You Sleep, We Creep by Grayson Gilmour

I had to stop listening to this album whilst writing. I’d be fine up till track 7, which would hit me so hard I’d have to switch topics immediately and talk about it. This was when I first got the album.

When I was more familiar with it, I wouldn’t even get to track 7. I’d written pages on it before I’d had it even a week.

You Sleep, We Creep is insinuous. It worms its way in, and it’s subtle. The final track, The Working, is probably most representative of this. It’s simple, but the way it builds, to fill out, push out and overwhelm is piercing. This is music to take you over.

In some ways I resent it having this power. Most music I feel no urge to write about. It’s rare that I need to.

There was a lot of expectation put onto this CD - my own love for Grayson’s previous work, the way a friend of mine went on about it, the delay in its coming into stock - and sometimes you have to listen to a CD a few times before you really hear it. When I first played it, it was the aforementioned track 7, a song called Waiting Room, that made me sit up and take notice. It’s a fascinating, evocative song. I had great joy trying to describe the way it builds and spirals, whilst having to accept that you caan’t really explain music. It’s hard enough to explain how it affects you. It’s a task somewhat like interpreting an ee cummings poem, and completely unnecessary. I’m sure some people, awed, can just be that.

Even in a recording, nothing is ever the same twice. But I can say this: I love this album. I love to listen to it, to lie down and feel it, to have it haunt me when I’m out walking, to write about it and to dance to it. It’s very danceable, not in the usual way but out of the intense feelings it evokes, the stories you can sense within it. I once saw a dance performance choreographed to Nick Cave songs, and I believe you could do the same thing to Grayson Gilmour.

Of course, I’m nto really even describing the music itself, or the way the album is structured. I can tell you how Oceans and Notions is about the most charming - seconds you can imagine before the curious switch in its attached ‘creep’. The tape deck noises appear nowhere else. I can tell you this, but then do I have to explain how several of the songs have other tracks linked onto them, related short pieces with no title but ‘Creep’ and the number. One song, the striking Occupation: Dreamland even has two such pieces, one on either side.

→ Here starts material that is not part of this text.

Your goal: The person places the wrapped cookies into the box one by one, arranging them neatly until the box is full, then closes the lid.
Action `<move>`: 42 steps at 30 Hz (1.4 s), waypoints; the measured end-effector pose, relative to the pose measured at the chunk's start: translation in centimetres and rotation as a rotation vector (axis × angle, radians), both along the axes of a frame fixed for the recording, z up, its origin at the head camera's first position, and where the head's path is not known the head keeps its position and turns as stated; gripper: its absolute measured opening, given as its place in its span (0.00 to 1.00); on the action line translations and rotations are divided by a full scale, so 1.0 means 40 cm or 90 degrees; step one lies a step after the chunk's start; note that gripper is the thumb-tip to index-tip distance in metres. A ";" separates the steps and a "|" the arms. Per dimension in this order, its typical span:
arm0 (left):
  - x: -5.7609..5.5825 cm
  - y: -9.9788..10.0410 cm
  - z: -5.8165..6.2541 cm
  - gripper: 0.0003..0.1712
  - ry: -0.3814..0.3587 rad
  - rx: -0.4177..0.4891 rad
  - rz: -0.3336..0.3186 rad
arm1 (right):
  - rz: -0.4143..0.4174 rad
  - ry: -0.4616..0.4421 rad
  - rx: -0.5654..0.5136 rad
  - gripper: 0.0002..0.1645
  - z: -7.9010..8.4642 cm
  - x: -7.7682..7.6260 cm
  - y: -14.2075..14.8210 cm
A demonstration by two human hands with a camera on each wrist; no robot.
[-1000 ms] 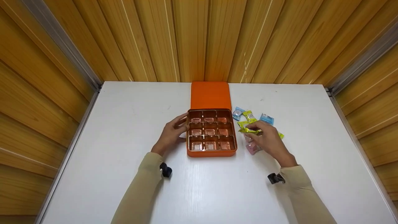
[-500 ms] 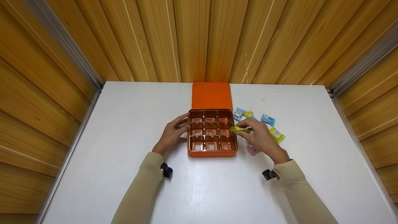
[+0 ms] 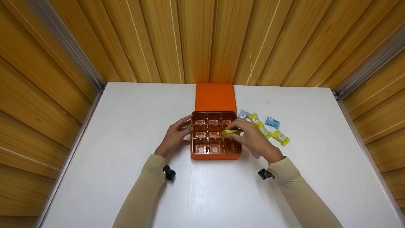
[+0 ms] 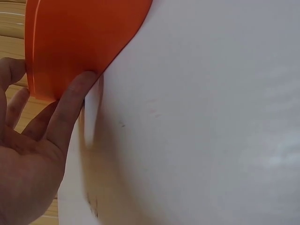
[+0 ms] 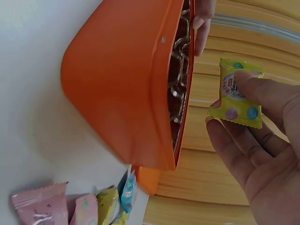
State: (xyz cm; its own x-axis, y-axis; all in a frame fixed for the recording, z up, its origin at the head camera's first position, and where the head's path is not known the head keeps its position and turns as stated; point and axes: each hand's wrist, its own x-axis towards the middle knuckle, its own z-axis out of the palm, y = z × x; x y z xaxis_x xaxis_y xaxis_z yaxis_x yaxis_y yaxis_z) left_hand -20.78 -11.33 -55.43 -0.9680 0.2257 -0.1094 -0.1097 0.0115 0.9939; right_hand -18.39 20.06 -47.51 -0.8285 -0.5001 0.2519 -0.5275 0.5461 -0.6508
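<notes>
An orange tin [image 3: 215, 156] with a brown tray divided into several compartments lies on the white table. My left hand [image 3: 174, 136] rests against its left wall; in the left wrist view, fairly straight fingers [image 4: 70, 103] touch the orange side. Above the tray's right column, my right hand [image 3: 251, 136] pinches a yellow wrapped candy [image 5: 236, 93] between thumb and fingers. The right wrist view has this candy just above the tin's rim, apart from it. The compartments in sight hold nothing; those at right are partly hidden by the right hand.
Right of the tin lie several wrapped candies: yellow ones [image 3: 281, 137], a blue one [image 3: 272, 122] and pink ones [image 5: 44, 204], mostly hidden by the hand in the head view. The orange lid [image 3: 215, 96] lies behind the tin, against the wood-look wall [image 3: 196, 41].
My right hand has lifted the yellow candy from the pile and carried it left, over the tin's right side. The left hand has stayed at the tin.
</notes>
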 end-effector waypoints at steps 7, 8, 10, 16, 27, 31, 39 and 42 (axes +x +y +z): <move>-0.003 -0.001 0.004 0.35 -0.002 -0.004 -0.005 | 0.028 -0.002 0.025 0.12 0.007 -0.011 -0.039; -0.003 -0.001 0.004 0.35 -0.003 -0.005 -0.005 | 0.032 -0.008 0.026 0.12 0.006 -0.011 -0.044; -0.002 0.000 0.005 0.35 -0.005 -0.003 -0.007 | 0.044 -0.018 0.020 0.12 0.003 -0.013 -0.054; -0.003 0.000 0.005 0.35 -0.013 -0.021 0.002 | 0.083 -0.016 0.005 0.11 -0.002 -0.019 -0.083; -0.002 0.002 0.002 0.35 -0.010 -0.018 -0.001 | 0.136 -0.028 0.049 0.11 -0.001 -0.024 -0.131; -0.001 0.001 0.001 0.35 -0.003 -0.014 -0.001 | 0.153 -0.034 0.059 0.12 0.004 -0.023 -0.148; -0.001 0.000 0.003 0.35 -0.005 0.000 -0.008 | 0.192 -0.048 0.079 0.12 0.007 -0.026 -0.178; -0.002 -0.002 0.002 0.34 0.000 -0.006 -0.008 | 0.200 -0.040 0.086 0.12 0.006 -0.030 -0.185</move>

I have seen this song performed three times now, and it always gets to me. I was probably let down hearing it on the album - there was something so powerful in my memory of the chorus that the whole of the song seemed less. But you play it again, and things catch at you, it intrigues you again.

This is how I described the feeling earlier: ‘The songs won’t sit still. They will always be more; you can’t ever hold onto one idea. Because there will always be more. Because nothing is certain; because if you can read a book a thousand ways, so can you hear a song. You can go deeper. But nothing is all. Not even in intent is there an answer’. Then my verbosity was interupted by the sweetness of Oceans and Notions. Which was probably just as well. The album makes me think, but it also shakes me.

So yes, it is amazing. Yes, it is really really good and yes I could go on. Most songs I have not mentioned; I have talked very little about the quality of it, the sound itself. The trouble is I fear I could quite actually go on forever. My discussion will never end.

I can shut up, but I’ll play it again. The wonder of it will hit me all over again.

Better to throw the pen away and just listen.